Head - IT Security & Testing Practice

Head (IT) Security & Testing Practice

Job Description :

Head (IT) Security & Testing Practice - for a Professional Services Firm based at Mumbai.

B.Tech/M.E./MCA - Computer Science/IT qualified candidate with 7-10 Years of Relevant

Experience in Security Vulnerability Assessment & Penetration Testing (VAPT) - having good exposure on OWASP, CWE /SANS top Most Dangerous Software Errors, and Center for Internet Security (CIS) Benchmarks, cloud security assessment, ISO27001 etc.

Roles & Responsibilities :

- Lead security testing practise in the company

- Build Security testing team with right skillsets, mentor junior security staff

- Understand client security challenges and provide solutions accordingly

- Design test plan and perform effective security testing

- Automate penetration and other security testing on networks, systems and applications

- Perform vulnerability assessment for network, web applications, DB, mobile applications, and thick-client application.

- Perform network penetration, web and mobile application testing, source code reviews, threat analysis, wireless network assessments, and social-engineering assessments.

- Conduct configuration reviews for OS, DB, Firewall, Routers, Switches, Wireless Networks, and other infrastructure components.

- Develop comprehensive and accurate reports and presentations for both technical and executives.

- Ensure timely delivery of status updates and final reports to clients.

- Research new attack vectors and implement the same in methodology.

- Effectively communicate findings and strategy to client stakeholders including technical staff, executive leadership, and legal counsel.

- Recognize and safely utilize attacker tools, tactics, and procedures

- Develop scripts, tools, or methodologies to enhance K&P red/blue teaming processes.

- Assist with scoping prospective engagements, leading engagements from kick-off through remediation, and mentoring less experienced staff.

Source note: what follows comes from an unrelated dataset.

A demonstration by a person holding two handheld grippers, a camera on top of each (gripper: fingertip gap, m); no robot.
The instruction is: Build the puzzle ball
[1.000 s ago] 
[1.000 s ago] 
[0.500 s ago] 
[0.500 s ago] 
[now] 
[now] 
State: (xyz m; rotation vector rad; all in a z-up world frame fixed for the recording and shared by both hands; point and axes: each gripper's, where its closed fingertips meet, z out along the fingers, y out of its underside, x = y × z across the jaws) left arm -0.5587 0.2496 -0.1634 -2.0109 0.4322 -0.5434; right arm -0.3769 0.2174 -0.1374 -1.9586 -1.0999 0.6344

This is a client facing role - hence the person must bring in client servicing orientation & hands-on approach towards deriving value-addition solutions.

This is a leadership role reporting directly into functional Director of Information Security Practice & would have an opportunity to scale the practice and build & grow the team.

The CTC offered for the role in in the range of Rs 25-30 LPA (inclusive of variable) which may be flexed to some extent for a deserving candidate.